In Abdul’s video works, different types of ruins serve as metaphors for the state of Afghanistan, taking the form of bombed houses, abandoned vehicles, sick animals and the citizens of Kabul. Abdul recruits her videos’ participants from those she meets on the streets of Kabul and surrounding areas, and she often engages the participation of local children. In turn, the videos explore the complex interrelation between a city’s inhabitants and its architecture, and also between architecture and memory.
“Why can’t a ruin itself be transformed into a meditation on something other—a non-referential work of art—a visual or sculptural poem that one hopes will open up new spaces for rethinking about society, about ethics and identity itself?” Abdul has said in reference to her work.
White House was first shown in 2005 at the 51st Venice Biennale, where Abdul was the first official representative for Afghanistan in the Biennale's 100 year history. White House (2005) documents Abdul’s three-day process of painting the ruins of a bombed house white using only a paintbrush, paint, and her own considerable exertion. In the video What We Saw Upon Awakening (2006), a group of men pull long ropes attached to what is left of a recently destroyed building in Kabul. Making its United States premiere at the IMA, Abdul’s newest video work Airplane (2008) features nearly 70 school children filling a military airplane’s voids with cotton, attaching ropes, and attempting to fly the airplane like a kite.
“Abdul’s video works offer counter-representations to the images of Kabul and Afghanistan that permeate news media throughout the United States and Europe,” explained Sarah Urist Green, curator of the exhibition. “Ruin and devastation are pictured, but Abdul adds to the scene an utterly human aspect, reflecting upon the physical displacement and psychological trauma experienced by those who live there.”
About Lida Abdul
Lida Abdul is a multimedia artist whose work attempts to make sense of the destruction and political unrest that has ravaged her country for the past several decades.

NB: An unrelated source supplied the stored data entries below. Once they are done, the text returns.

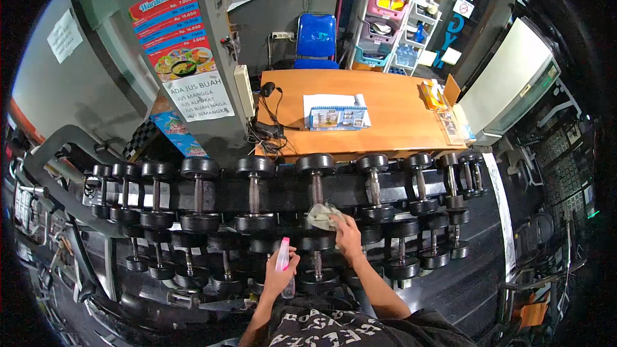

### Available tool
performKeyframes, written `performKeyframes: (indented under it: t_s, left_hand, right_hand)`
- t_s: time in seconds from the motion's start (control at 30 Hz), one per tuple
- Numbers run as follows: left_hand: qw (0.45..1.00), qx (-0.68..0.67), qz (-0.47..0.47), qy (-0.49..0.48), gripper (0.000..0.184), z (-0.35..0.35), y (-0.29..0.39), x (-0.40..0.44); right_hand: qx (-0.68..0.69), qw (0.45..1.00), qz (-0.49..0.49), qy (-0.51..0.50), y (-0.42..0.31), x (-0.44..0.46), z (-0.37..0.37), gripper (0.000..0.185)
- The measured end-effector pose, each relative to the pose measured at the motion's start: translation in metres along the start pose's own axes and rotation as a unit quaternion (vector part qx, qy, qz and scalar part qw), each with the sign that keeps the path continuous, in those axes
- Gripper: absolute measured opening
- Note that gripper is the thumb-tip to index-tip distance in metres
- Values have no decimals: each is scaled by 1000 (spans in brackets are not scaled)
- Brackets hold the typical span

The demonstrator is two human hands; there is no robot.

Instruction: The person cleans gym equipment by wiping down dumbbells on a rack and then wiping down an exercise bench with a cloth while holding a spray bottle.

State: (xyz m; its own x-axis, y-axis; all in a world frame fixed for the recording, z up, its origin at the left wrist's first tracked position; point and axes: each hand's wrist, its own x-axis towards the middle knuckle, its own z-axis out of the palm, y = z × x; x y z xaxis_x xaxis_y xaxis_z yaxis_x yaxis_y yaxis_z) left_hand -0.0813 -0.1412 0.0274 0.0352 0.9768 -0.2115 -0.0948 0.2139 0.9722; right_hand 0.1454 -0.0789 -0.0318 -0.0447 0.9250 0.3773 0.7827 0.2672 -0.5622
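Observation:
My left hand [277, 277] is wrapped round a clear spray bottle with a pink top [283, 254], held upright in front of my body. A crumpled pale cloth [321, 217] is gripped in my right hand [349, 239]. The cloth rests against the near end of a black dumbbell [317, 184] in the upper row and partly hides it. Other black dumbbells [254, 187] with metal handles stand side by side to the left and right. Below my hands, a lower row of dumbbells [226, 265] is partly covered by my arms.
Behind the rack stands an orange-brown desk [398, 99] with a desk calendar [337, 117] and tangled black cables [268, 135]. A blue chair [316, 37] is beyond it. Gym machine frames [71, 225] flank the left side; a white fridge [517, 74] stands at right.

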Motion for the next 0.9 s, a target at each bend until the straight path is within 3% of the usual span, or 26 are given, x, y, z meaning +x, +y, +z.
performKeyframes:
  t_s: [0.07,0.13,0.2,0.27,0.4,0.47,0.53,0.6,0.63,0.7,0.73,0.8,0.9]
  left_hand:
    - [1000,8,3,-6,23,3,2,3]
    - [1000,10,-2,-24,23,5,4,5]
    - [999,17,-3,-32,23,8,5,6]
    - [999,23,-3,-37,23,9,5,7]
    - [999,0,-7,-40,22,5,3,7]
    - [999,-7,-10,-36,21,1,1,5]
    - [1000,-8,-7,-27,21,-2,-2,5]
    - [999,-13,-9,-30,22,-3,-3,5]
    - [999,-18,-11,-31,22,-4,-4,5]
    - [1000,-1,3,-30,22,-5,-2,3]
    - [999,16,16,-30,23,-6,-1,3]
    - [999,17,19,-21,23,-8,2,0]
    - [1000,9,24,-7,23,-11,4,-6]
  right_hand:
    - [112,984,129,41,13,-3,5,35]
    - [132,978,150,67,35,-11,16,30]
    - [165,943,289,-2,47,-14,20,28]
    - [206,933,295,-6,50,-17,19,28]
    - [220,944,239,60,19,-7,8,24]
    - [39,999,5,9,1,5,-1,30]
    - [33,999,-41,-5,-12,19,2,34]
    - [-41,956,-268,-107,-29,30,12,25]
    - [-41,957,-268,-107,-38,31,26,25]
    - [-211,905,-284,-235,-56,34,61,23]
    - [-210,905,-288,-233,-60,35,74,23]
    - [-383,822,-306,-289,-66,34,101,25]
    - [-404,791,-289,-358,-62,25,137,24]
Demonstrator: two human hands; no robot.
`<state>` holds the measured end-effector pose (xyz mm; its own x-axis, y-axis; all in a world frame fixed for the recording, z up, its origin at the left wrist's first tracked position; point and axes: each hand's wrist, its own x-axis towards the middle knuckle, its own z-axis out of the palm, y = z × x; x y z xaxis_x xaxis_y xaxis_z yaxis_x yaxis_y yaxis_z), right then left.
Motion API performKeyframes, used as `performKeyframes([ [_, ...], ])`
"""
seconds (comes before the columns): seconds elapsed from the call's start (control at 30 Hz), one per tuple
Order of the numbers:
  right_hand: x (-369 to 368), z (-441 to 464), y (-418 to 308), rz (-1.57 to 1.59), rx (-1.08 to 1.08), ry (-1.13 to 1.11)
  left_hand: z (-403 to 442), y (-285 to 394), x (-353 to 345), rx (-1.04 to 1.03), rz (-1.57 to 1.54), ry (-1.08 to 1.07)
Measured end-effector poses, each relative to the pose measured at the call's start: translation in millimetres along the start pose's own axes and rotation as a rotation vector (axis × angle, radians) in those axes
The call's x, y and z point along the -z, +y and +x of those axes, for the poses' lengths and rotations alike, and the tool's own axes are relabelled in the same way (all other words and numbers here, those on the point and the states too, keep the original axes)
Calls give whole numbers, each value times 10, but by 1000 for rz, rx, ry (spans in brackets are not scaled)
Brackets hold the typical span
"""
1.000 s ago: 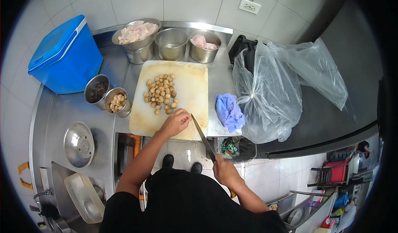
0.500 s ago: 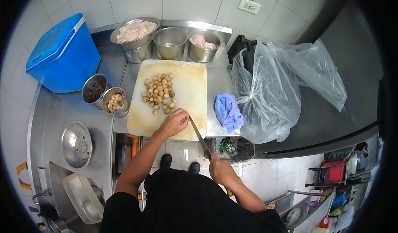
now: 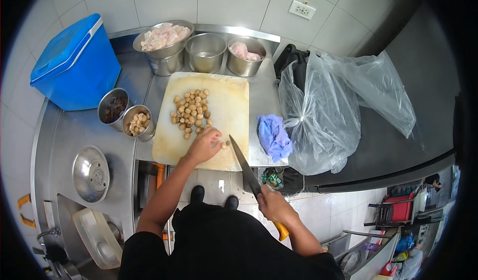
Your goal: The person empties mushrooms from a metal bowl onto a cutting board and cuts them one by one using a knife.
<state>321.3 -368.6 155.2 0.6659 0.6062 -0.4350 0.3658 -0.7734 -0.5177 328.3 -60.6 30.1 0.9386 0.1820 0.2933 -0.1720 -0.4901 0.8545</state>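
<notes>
My right hand [image 3: 275, 206] grips the kitchen knife [image 3: 245, 167] by its yellow handle, with the blade pointing up and left over the near edge of the cutting board [image 3: 231, 100]. On the board, my left hand [image 3: 203, 145] has loosely curled fingers, thumb and fingertips apart. Small cut mushroom pieces [image 3: 225, 144] lie right beside those fingertips, close to the knife's tip. Just beyond the left hand is a pile of whole round brown mushrooms [image 3: 190, 109]. A metal pot of pale cut mushroom pieces [image 3: 139, 123] stands against the board's left side.
Behind the board are a bowl of raw meat [image 3: 164, 37], a metal pot [image 3: 205, 55] and another pot with pink meat [image 3: 246, 56]. Left are a dark-filled pot [image 3: 115, 108] and blue cooler [image 3: 74, 66]. A purple cloth [image 3: 274, 136] and plastic bags [image 3: 323, 115] lie right.
The knife has drawn back to the right, away from my left hand. My left hand has shifted slightly left and its fingers have loosened, with cut pieces now showing beside it.
</notes>
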Motion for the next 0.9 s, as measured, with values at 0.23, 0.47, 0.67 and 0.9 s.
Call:
performKeyframes([
  [0.23,-79,49,66,223,-11,-14,281,1,419,-66,457,45],
  [0.47,-12,-2,-79,142,6,-176,446,-31,326,60,655,-163],
  [0.67,-84,66,3,109,-4,-125,435,-92,312,73,637,-110],
  [0.9,-142,164,74,190,-21,-72,100,-98,-133,317,-416,22],
])
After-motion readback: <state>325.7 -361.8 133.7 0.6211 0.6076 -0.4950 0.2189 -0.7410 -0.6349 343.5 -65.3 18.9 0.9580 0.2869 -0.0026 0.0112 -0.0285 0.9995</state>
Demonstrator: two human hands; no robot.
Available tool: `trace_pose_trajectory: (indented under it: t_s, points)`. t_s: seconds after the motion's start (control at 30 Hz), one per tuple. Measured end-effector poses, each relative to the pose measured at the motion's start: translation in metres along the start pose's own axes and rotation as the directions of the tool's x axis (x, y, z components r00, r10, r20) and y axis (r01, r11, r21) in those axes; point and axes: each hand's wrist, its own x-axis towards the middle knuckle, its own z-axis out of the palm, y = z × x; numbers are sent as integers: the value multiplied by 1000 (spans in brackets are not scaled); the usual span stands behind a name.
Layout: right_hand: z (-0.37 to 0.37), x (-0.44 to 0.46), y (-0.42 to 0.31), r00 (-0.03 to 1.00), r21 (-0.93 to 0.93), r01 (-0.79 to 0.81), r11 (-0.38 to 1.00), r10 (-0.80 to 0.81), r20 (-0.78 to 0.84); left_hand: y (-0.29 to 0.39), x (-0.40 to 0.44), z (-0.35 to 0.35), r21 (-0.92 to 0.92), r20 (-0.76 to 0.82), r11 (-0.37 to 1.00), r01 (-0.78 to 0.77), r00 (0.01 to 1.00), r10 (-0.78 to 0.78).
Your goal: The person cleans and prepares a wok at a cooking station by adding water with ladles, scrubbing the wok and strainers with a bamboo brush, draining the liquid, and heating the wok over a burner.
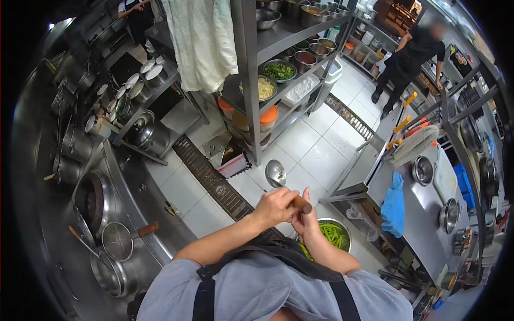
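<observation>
My left hand (277,206) is closed round the brown wooden handle of a ladle (276,173). The ladle's round metal bowl hangs out ahead over the floor, and the butt of its handle points back at me. Close against the handle is my right hand (308,220), its thumb standing up and apart; its other fingers are partly hidden behind the handle and my left hand. Below my right wrist a metal bowl (349,247) holds green beans (333,234), partly covered by my forearm.
A steel shelf (289,37) with pans of food stands ahead, a white cloth (201,45) hanging beside it. To the right is a steel counter (412,214) with a blue cloth (393,206). Woks and a strainer (117,242) lie left. A person (412,59) stands far right, another (135,18) far left.
</observation>
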Motion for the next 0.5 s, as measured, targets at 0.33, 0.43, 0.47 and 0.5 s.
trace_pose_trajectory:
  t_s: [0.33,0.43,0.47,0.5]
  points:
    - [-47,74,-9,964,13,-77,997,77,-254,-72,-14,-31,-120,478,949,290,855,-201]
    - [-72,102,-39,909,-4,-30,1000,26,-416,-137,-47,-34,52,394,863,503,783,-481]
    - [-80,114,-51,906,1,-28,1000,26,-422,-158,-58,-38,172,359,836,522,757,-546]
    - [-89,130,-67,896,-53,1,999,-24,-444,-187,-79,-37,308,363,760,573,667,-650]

Born in Kabul, Afghanistan in 1973, Abdul was forced to flee her country in the late 1980s. She lived as a refugee in India and Germany before moving to the United States. It was not until 2001 that Abdul returned to Afghanistan, where she has since staged video-based works that explore the interconnection between architecture and identity. Abdul lives in Afghanistan and the United States.Abdul has exhibited widely including solo presentations at the 2005 Central Asian Biennial; Kunsthalle Wien, Vienna; Banff Centre for the Arts, Banff; and Museum voor Moderne Kunst Arnhem, Netherlands. Her work has been included in group exhibitions at such venues as the Sao Paulo Biennale, Brazil; the Kwangju Biennale, South Korea; and the Singapore Biennale; Tate Modern; Brooklyn Museum; Centre d’Art Contemporain de Bretigny, France; Milwaukee Institute of Art & Design, Milwaukee; ifa Galleries, Berlin and Stuttgart; among many others. Lida Abdul is represented by Giorgio Persano Gallery, Turin.
Carmen & Mark Holeman Video Gallery
Since the expansion of the IMA’s contemporary galleries in 2005, the Carmen & Mark Holeman Video Gallery has been dedicated to showing video works by contemporary artists. Previous exhibitions have featured works by Jawshing Arthur Liou, Rothstauffenberg, and Omer Fast.
IMA Information
Encompassing 152 acres of gardens and grounds, IMA connects visitors to its unique and expansive view of art with its Indianapolis Museum of Art, the future Virginia B. Fairbanks Art & Nature Park and Oldfields–Lilly House & Gardens. The Indianapolis Museum of Art is the fifth largest encyclopedic art museum in the United States and features significant collections of African, American, Asian, European, contemporary and decorative art, including paintings, sculpture, prints, drawings and photographs, textiles and costumes.
Located at 4000 Michigan Road, the IMA and Lilly House are open Tuesday through Saturday, 11 a.m. to 5 p.m.; Thursday and Friday, 11 a.m. to 9 p.m.; and Sunday, noon to 5 p.m. The IMA is closed Mondays and Thanksgiving, Christmas and New Year’s days. For more information, call 317-923-1331 or visit www.imamuseum.org.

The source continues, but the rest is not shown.